§ **The problem**
An exact restatement of the data is required, with the images omitted.

◇ ◇ ◇ ◇ ◇

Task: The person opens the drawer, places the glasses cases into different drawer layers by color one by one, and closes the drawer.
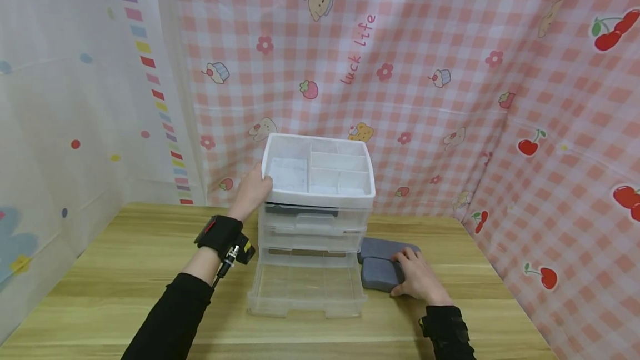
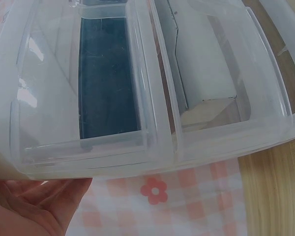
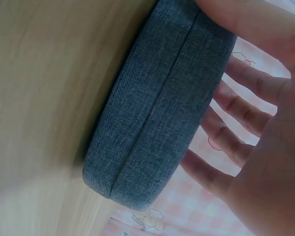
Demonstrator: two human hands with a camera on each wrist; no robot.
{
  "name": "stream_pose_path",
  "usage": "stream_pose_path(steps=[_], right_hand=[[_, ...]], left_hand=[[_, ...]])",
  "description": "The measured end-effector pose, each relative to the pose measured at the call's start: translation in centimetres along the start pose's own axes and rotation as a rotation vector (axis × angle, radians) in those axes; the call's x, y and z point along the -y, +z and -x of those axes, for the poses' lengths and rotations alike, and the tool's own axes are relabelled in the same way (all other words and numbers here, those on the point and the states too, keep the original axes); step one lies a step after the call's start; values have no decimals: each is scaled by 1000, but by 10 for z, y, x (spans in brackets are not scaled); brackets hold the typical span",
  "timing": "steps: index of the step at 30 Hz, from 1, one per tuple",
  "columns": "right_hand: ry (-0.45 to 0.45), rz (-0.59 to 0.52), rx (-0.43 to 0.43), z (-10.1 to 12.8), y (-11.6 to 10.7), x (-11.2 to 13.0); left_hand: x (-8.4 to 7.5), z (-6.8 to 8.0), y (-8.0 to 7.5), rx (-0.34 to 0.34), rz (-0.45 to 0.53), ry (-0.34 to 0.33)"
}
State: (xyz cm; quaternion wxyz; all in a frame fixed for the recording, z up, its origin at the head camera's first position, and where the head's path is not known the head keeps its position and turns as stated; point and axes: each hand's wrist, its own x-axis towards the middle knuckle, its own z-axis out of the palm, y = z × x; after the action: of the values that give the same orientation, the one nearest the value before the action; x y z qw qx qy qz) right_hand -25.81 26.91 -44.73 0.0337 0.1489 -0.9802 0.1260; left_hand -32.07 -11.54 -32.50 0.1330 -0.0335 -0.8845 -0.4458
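Note:
A drawer organizer (image 1: pixel 318 200) with a white compartmented top and clear drawers stands on the table. My left hand (image 1: pixel 252 193) grips the left edge of its top, thumb on the rim; in the left wrist view the fingers (image 2: pixel 71 196) lie against its side. The bottom drawer (image 1: pixel 307 288) is pulled out toward me. Two grey glasses cases lie right of it, one behind the other. My right hand (image 1: pixel 417 276) holds the nearer glasses case (image 1: pixel 379 274) at its right end, between thumb and fingers. Grey fabric and a long seam show on the case (image 3: pixel 152 108) in the right wrist view.
The farther glasses case (image 1: pixel 382 247) lies just behind the held one. Inside the upper drawer is a dark flat thing (image 2: pixel 105 78); a white box-like thing (image 2: pixel 201 59) sits in the drawer below. Patterned cloth (image 1: pixel 300 60) hangs behind the wooden table (image 1: pixel 165 271).

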Motion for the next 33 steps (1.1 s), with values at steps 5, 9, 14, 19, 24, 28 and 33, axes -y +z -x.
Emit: stream_pose_path(steps=[5, 9, 14, 19, 24, 28, 33], right_hand=[[-8, 16, 3, -1, 1, 0], [-15, 35, 4, -2, 2, 0], [-30, 34, -5, -2, 1, 1], [-38, 32, -15, -2, 1, 2], [-48, 33, -24, -2, 1, 2], [-53, 29, -18, -2, 1, 1], [-53, 29, -2, -2, 0, 0]], left_hand=[[-1, 0, 0, 9, -1, 2], [-1, 0, 0, 6, -3, 3], [-2, 1, -1, 6, -14, -5], [-2, 1, -1, 9, -13, -4], [-1, 0, -1, 8, -16, -13], [-1, 0, -1, 7, -14, -16], [-1, 1, 0, 9, -9, -16]])
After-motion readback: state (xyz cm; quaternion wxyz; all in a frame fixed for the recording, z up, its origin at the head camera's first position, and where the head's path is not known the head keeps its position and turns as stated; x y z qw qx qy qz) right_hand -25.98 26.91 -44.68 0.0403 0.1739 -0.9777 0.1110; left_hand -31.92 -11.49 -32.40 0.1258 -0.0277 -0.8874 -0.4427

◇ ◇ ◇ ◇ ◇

§ **Written response**
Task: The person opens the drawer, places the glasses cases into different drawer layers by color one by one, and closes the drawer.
Demonstrator: two human hands with a camera on each wrist; no robot.
{
  "name": "stream_pose_path",
  "usage": "stream_pose_path(steps=[_], right_hand=[[_, ...]], left_hand=[[_, ...]])",
  "description": "The measured end-effector pose, each relative to the pose measured at the call's start: translation in centimetres along the start pose's own axes and rotation as a rotation vector (axis × angle, radians) in those axes; the call's x, y and z point along the -y, +z and -x of those axes, for the poses' lengths and rotations alike, and the tool's own axes are relabelled in the same way (all other words and numbers here, those on the point and the states too, keep the original axes); step one lies a step after the call's start; values have no decimals: each is scaled by 1000, but by 10 for z, y, x (spans in brackets are not scaled); brackets hold the typical span",
  "timing": "steps: index of the step at 30 Hz, from 1, one per tuple",
  "columns": "right_hand: ry (-0.45 to 0.45), rz (-0.59 to 0.52), rx (-0.43 to 0.43), z (-10.1 to 12.8), y (-11.6 to 10.7), x (-11.2 to 13.0); left_hand: x (-8.4 to 7.5), z (-6.8 to 8.0), y (-8.0 to 7.5), rx (-0.34 to 0.34), rz (-0.45 to 0.53), ry (-0.34 to 0.33)"
}
State: (xyz cm; quaternion wxyz; all in a frame fixed for the recording, z up, its origin at the head camera's first position, and where the head's path is not known the head keeps its position and turns as stated; point and axes: each hand's wrist, its own x-axis towards the middle knuckle, its own z-axis out of the palm, y = z × x; after the action: of the values that give the same orientation, the one nearest the value before the action; x y z qw qx qy qz) right_hand -25.81 26.91 -44.73 0.0337 0.1489 -0.9802 0.1260; left_hand -32.07 -11.54 -32.50 0.1330 -0.0335 -0.8845 -0.4458
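Note:
A drawer organizer (image 1: pixel 318 200) with a white compartmented top and clear drawers stands on the table. My left hand (image 1: pixel 252 193) grips the left edge of its top, thumb on the rim; in the left wrist view the fingers (image 2: pixel 71 196) lie against its side. The bottom drawer (image 1: pixel 307 288) is pulled out toward me. Two grey glasses cases lie right of it, one behind the other. My right hand (image 1: pixel 417 276) holds the nearer glasses case (image 1: pixel 379 274) at its right end, between thumb and fingers. Grey fabric and a long seam show on the case (image 3: pixel 152 108) in the right wrist view.
The farther glasses case (image 1: pixel 382 247) lies just behind the held one. Inside the upper drawer is a dark flat thing (image 2: pixel 105 78); a white box-like thing (image 2: pixel 201 59) sits in the drawer below. Patterned cloth (image 1: pixel 300 60) hangs behind the wooden table (image 1: pixel 165 271).
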
Motion for the next 33 steps (1.1 s), with values at steps 5, 9, 14, 19, 24, 28 and 33, axes -y +z -x.
Emit: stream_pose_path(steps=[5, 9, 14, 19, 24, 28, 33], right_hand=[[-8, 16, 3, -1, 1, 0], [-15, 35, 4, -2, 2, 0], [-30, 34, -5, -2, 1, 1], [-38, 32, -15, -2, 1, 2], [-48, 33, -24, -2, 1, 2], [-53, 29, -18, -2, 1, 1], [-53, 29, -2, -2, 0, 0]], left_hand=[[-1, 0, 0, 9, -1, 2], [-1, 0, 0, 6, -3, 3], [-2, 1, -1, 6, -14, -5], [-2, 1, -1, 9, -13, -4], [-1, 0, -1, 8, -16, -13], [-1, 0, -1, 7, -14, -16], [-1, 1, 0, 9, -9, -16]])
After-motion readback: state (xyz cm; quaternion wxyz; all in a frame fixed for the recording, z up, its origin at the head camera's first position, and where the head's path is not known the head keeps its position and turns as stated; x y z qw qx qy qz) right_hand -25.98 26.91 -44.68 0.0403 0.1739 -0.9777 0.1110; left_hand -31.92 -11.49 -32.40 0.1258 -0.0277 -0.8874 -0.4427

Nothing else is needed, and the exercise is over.